Merge tag 'mm-stable-2024-05-17-19-19' of git://git.kernel.org/pub/scm/linux/kernel/git/akpm/mm

Pull mm updates from Andrew Morton:
 "The usual shower of singleton fixes and minor series all over MM,
  documented (hopefully adequately) in the respective changelogs.
  Notable series include:

   - Lucas Stach has provided some page-mapping cleanup/consolidation/
     maintainability work in the series "mm/treewide: Remove pXd_huge()
     API".

   - In the series "Allow migrate on protnone reference with
     MPOL_PREFERRED_MANY policy", Donet Tom has optimized mempolicy's
     MPOL_PREFERRED_MANY mode, yielding almost doubled performance in
     one test.

   - In their series "Memory allocation profiling" Kent Overstreet and
     Suren Baghdasaryan have contributed a means of determining (via
     /proc/allocinfo) whereabouts in the kernel memory is being
     allocated: number of calls and amount of memory.

   - Matthew Wilcox has provided the series "Various significant MM
     patches" which does a number of rather unrelated things, but in
     largely similar code sites.

   - In his series "mm: page_alloc: freelist migratetype hygiene"
     Johannes Weiner has fixed the page allocator's handling of
     migratetype requests, with resulting improvements in compaction
     efficiency.

   - In the series "make the hugetlb migration strategy consistent"
     Baolin Wang has fixed a hugetlb migration issue, which should
     improve hugetlb allocation reliability.

   - Liu Shixin has hit an I/O meltdown caused by readahead in a
     memory-tight memcg. Addressed in the series "Fix I/O high when
     memory almost met memcg limit".

   - In the series "mm/filemap: optimize folio adding and splitting"
     Kairui Song has optimized pagecache insertion, yielding ~10%
     performance improvement in one test.

   - Baoquan He has cleaned up and consolidated the early zone
     initialization code in the series "mm/mm_init.c: refactor
     free_area_init_core()".

   - Baoquan has also redone some MM initializatio code in the series
     "mm/init: minor clean up and improvement".

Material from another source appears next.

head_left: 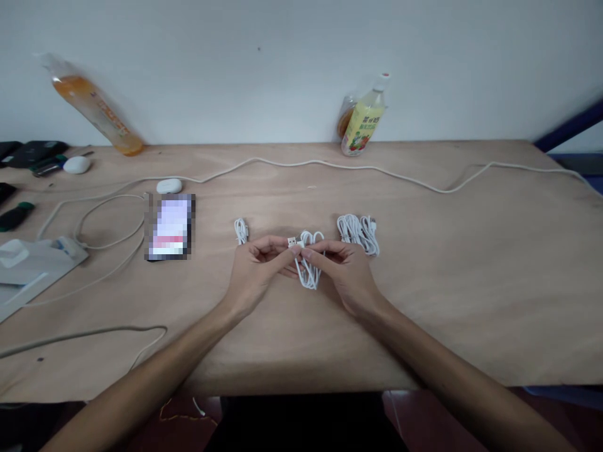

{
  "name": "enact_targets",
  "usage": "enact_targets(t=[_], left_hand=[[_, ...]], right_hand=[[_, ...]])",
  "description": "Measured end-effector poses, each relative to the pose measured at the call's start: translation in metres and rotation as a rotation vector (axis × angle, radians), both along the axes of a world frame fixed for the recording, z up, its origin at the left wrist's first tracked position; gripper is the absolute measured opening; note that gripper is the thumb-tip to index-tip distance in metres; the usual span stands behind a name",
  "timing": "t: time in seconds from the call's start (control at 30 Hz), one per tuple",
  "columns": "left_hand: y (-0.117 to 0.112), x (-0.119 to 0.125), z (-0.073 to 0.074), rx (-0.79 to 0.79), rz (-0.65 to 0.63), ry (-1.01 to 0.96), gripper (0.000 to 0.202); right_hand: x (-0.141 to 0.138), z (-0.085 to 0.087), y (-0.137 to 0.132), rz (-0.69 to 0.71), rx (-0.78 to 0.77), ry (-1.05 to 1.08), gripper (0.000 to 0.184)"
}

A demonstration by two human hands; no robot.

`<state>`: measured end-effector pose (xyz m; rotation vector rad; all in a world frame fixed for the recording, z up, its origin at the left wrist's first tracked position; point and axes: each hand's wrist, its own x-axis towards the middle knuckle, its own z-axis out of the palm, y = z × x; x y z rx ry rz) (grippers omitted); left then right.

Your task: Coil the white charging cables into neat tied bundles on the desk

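Observation:
My left hand (257,267) and my right hand (346,270) meet over the middle of the wooden table (471,282). Both pinch a coiled white USB cable (309,267), with its plug end showing between the fingertips. A small bundled white cable (241,230) lies just left of my left hand. A larger pile of bundled white cables (358,232) lies just behind my right hand.
A phone (169,227) lies left of the hands, with a white earbud case (169,186) behind it. A long white cord (377,169) runs across the back. Two drink bottles (362,119) (97,107) lean at the wall. Packaging and dark items sit far left.

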<state>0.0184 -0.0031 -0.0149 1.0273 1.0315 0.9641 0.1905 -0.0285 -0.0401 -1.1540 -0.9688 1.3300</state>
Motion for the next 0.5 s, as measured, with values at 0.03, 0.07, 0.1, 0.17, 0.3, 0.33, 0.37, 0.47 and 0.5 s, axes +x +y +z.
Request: enact_targets(t=[0.03, 0.07, 0.1, 0.17, 0.3, 0.33, 0.37, 0.47, 0.5], left_hand=[[-0.0001, -0.0002, -0.0002, 0.006, -0.001, 0.002, 0.031], [-0.0001, -0.0004, -0.0006, 0.012, -0.005, 0.006, 0.03], [-0.0002, -0.0006, -0.0012, 0.02, -0.01, 0.012, 0.029], [-0.0003, -0.0012, -0.0024, 0.031, -0.019, 0.021, 0.028], [-0.0004, -0.0015, -0.0034, 0.032, -0.017, 0.015, 0.029], [-0.0004, -0.0013, -0.0032, 0.03, -0.014, 0.006, 0.029], [-0.0004, -0.0011, -0.0029, 0.027, -0.012, -0.003, 0.029], [-0.0003, -0.0004, -0.0019, 0.02, -0.011, -0.015, 0.032], [-0.0001, -0.0003, -0.0016, 0.019, -0.013, -0.013, 0.033]], right_hand=[[0.0001, 0.0001, 0.0, 0.002, -0.004, 0.001, 0.015], [0.0001, 0.0001, 0.0, 0.006, -0.008, 0.002, 0.016], [0.0001, 0.0002, 0.0, 0.01, -0.012, 0.004, 0.017], [-0.0003, 0.0002, -0.0001, 0.02, -0.021, 0.012, 0.018], [-0.0013, 0.0001, -0.0003, 0.014, -0.038, 0.033, 0.019], [-0.0014, 0.0001, -0.0002, 0.009, -0.04, 0.036, 0.019], [-0.0015, 0.0001, -0.0002, 0.005, -0.041, 0.038, 0.019], [-0.0014, 0.0002, 0.0001, 0.003, -0.045, 0.045, 0.019], [-0.0013, 0.0002, 0.0003, 0.004, -0.045, 0.046, 0.019]])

   - MM helper cleanups from Christoph Hellwig in his series "remove
     follow_pfn".

   - More cleanups from Matthew Wilcox in the series "Various
     page->flags cleanups".

   - Vlastimil Babka has contributed maintainability improvements in the
     series "memcg_kmem hooks refactoring".

   - More folio conversions and cleanups in Matthew Wilcox's series:
	"Convert huge_zero_page to huge_zero_folio"
	"khugepaged folio conversions"
	"Remove page_idle and page_young wrappers"
	"Use folio APIs in procfs"
	"Clean up __folio_put()"
	"Some cleanups for memory-failure"
	"Remove page_mapping()"
	"More folio compat code removal"

   - David Hildenbrand chipped in with "fs/proc/task_mmu: convert
     hugetlb functions to work on folis".

   - Code consolidation and cleanup work related to GUP's handling of
     hugetlbs in Peter Xu's series "mm/gup: Unify hugetlb, part 2".

   - Rick Edgecombe has developed some fixes to stack guard gaps in the
     series "Cover a guard gap corner case".

   - Jinjiang Tu has fixed KSM's behaviour after a fork+exec in the
     series "mm/ksm: fix ksm exec support for prctl".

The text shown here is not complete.